__Assignment__:
Go through the material and pull out every line with the string "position" in it.

__Supplied information__:
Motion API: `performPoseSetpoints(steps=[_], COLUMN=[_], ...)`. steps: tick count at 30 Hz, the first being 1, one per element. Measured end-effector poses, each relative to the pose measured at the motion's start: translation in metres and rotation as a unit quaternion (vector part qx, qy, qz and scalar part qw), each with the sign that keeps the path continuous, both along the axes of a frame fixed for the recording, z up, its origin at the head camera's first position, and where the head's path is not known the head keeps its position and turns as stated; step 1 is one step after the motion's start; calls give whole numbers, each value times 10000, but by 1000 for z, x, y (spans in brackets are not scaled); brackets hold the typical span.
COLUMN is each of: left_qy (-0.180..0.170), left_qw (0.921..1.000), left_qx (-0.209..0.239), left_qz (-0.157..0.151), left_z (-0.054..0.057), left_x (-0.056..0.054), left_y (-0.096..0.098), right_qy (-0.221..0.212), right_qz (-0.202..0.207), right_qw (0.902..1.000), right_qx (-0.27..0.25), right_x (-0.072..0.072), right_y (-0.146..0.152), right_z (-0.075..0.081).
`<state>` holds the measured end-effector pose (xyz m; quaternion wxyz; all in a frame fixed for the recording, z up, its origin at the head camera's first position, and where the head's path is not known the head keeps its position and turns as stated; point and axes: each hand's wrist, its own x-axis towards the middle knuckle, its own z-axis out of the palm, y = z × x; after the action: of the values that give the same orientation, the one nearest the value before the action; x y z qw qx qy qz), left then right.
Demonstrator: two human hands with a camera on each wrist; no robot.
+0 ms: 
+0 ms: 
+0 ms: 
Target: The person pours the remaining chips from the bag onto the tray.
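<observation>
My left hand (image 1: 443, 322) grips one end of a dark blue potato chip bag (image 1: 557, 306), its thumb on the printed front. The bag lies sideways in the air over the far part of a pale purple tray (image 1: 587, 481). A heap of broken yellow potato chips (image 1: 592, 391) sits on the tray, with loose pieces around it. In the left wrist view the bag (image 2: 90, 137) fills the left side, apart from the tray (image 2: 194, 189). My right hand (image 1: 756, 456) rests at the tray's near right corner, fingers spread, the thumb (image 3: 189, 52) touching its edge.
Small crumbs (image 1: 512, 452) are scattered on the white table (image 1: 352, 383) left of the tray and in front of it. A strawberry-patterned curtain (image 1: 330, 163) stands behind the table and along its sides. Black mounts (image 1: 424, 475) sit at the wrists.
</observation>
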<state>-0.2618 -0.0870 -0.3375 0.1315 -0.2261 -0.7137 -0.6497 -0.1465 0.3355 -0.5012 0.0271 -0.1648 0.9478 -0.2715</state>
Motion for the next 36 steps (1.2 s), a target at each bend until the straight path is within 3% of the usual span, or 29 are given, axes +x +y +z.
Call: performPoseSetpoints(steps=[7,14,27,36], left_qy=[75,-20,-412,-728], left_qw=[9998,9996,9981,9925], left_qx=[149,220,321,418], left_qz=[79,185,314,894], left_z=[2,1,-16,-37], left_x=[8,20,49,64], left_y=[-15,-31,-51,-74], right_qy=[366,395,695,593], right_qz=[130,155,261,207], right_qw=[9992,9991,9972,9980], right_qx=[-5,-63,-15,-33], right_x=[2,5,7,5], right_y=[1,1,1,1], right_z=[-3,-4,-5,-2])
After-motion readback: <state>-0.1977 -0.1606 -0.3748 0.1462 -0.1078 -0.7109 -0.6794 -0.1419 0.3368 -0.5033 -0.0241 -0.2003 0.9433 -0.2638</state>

__Result__:
Motion API: `performPoseSetpoints(steps=[_], COLUMN=[_], ...)`. steps: tick count at 30 Hz, the first being 1, one per element. Measured end-effector poses, each relative to the pose measured at the motion's start: translation in metres and rotation as a unit quaternion (vector part qx, qy, qz and scalar part qw), each with the sign that keeps the path continuous, both along the axes of a frame fixed for the recording, z up, its origin at the head camera's first position, and where the head's path is not known the head keeps its position and turns as stated; step 1 is one step after the motion's start; calls give whole numbers, each value times 10000, but by 1000 for z, x, y (spans in brackets are not scaled); brackets hold the typical span.
`<state>` holds the measured end-effector pose (xyz m; quaternion wxyz; all in a frame fixed for the recording, z up, its origin at the head camera's first position, and where the head's path is not known the head keeps its position and turns as stated; point and axes: each hand's wrist, its own x-axis towards the middle knuckle, its own z-axis out of the palm, y = z × x; after the action: of the values that give the same orientation, the one nearest the value before the action; x y z qw qx qy qz), left then right.

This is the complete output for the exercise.